▶ _TASK INSTRUCTIONS_: Every line in the data below that holds "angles" should be found and copied.

▶ _Dataset items_:

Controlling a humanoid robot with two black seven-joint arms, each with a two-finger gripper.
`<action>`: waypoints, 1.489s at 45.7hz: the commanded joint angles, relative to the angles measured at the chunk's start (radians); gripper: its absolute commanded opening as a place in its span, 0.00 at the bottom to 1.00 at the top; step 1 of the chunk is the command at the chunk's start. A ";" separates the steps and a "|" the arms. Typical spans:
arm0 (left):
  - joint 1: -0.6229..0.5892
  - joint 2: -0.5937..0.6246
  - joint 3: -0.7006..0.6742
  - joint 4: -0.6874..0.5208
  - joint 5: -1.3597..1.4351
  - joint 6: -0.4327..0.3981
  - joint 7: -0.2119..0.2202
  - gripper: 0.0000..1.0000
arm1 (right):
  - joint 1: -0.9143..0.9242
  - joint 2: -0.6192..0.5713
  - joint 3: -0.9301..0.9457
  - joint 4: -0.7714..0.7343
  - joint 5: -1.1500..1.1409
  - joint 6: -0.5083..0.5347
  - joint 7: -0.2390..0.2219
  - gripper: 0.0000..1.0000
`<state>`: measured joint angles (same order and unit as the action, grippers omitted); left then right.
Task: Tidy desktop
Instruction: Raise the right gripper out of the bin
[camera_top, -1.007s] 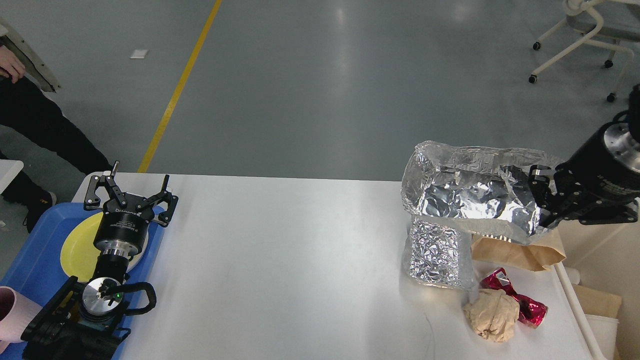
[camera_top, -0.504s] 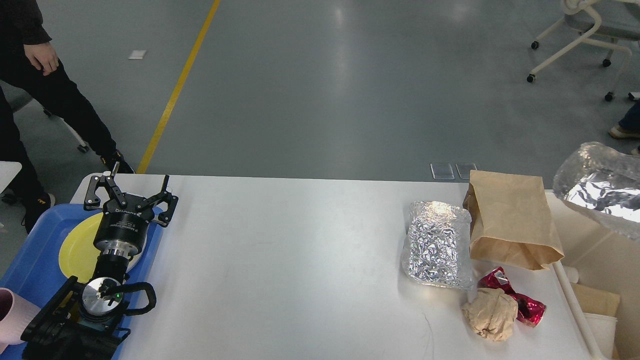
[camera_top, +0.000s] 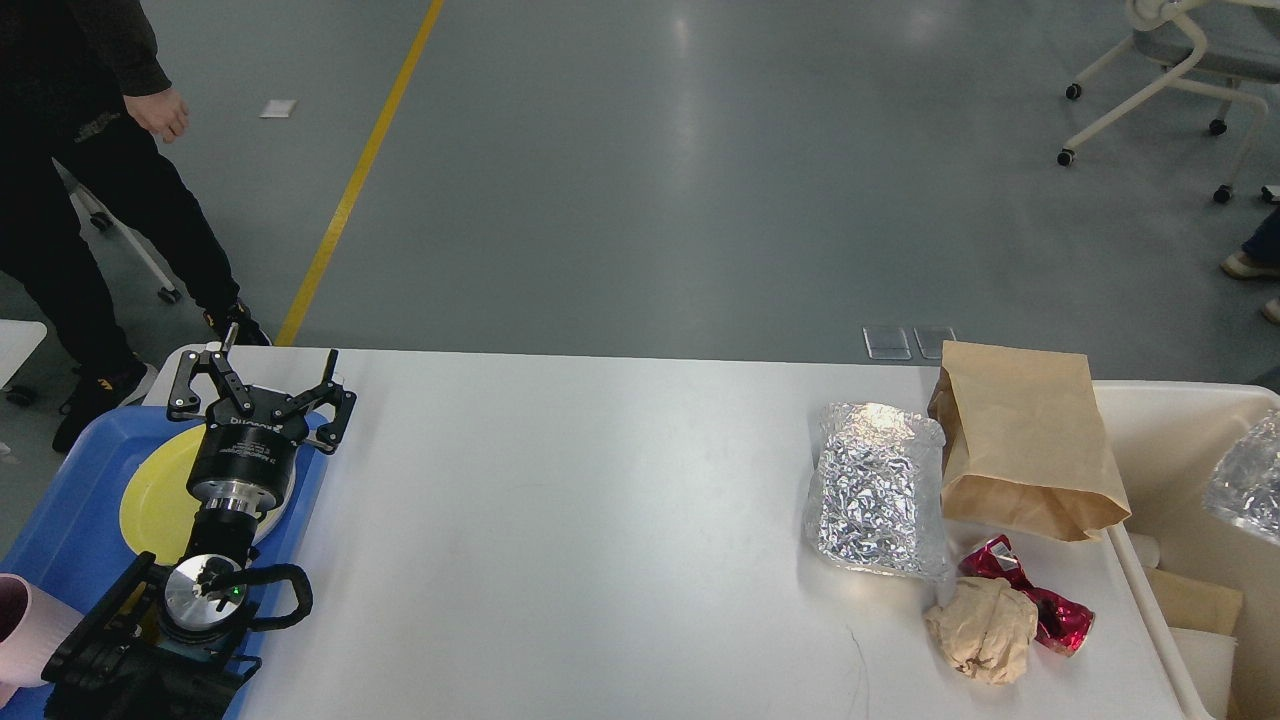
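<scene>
Since half a second ago, your big crumpled foil piece (camera_top: 1247, 480) has dropped lower at the right edge, over the cream bin (camera_top: 1150, 430); your right gripper is out of view. Your left gripper (camera_top: 261, 385) hangs spread wide and empty above the yellow plate (camera_top: 155, 490) in the blue tray (camera_top: 60, 520). On the desktop (camera_top: 600, 520) sit a foil packet (camera_top: 878, 490), brown paper bag (camera_top: 1025, 440), crumpled paper ball (camera_top: 985, 630) and red wrapper (camera_top: 1040, 600).

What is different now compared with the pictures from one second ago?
The large crumpled foil sheet moved right, off the white desktop, and now sits over the cream bin; the right arm left the view. The person walked in at far left. The left gripper, brown paper bag and small foil packet stayed.
</scene>
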<state>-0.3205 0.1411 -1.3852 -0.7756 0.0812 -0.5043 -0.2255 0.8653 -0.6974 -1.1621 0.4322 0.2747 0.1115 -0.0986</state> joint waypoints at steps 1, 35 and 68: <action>0.000 0.000 0.000 -0.001 0.000 0.000 0.000 0.96 | -0.253 0.119 0.137 -0.258 0.000 -0.006 -0.003 0.00; -0.002 0.000 0.000 -0.001 0.000 0.000 0.000 0.96 | -0.410 0.323 0.167 -0.378 0.001 -0.127 -0.010 0.80; -0.002 0.000 0.000 -0.001 0.000 0.000 0.000 0.96 | 0.050 0.064 0.121 0.089 -0.204 -0.011 -0.018 1.00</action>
<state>-0.3218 0.1411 -1.3852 -0.7749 0.0814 -0.5047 -0.2255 0.7314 -0.5537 -1.0169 0.3705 0.1883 0.0092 -0.1150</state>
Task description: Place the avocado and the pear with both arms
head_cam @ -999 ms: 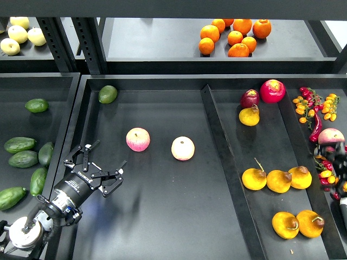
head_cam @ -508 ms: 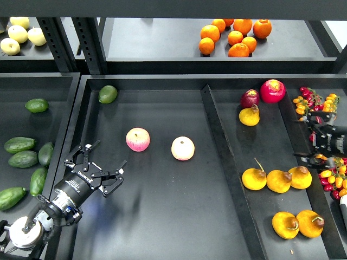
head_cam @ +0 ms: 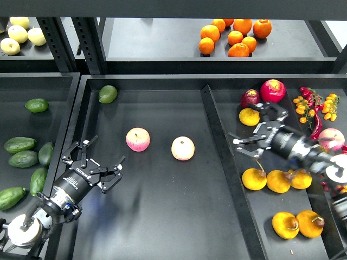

▶ _ANSWER FOR THE TASK_:
`<action>`: waypoints, 1.489s at 45.7hz: the commanded joint angles, relative to the angles measured at the chunk's start (radians); gripper: its absolute commanded opening as a place in its span, 0.00 at the bottom to 1.00 at the top; step 1 of the chunk is the command at the chunk's start. A ";" separates the steps and a "|" the arms. Typical spans:
`<state>`: measured joint angles (same order and unit as the action, grippers omitted); left then right.

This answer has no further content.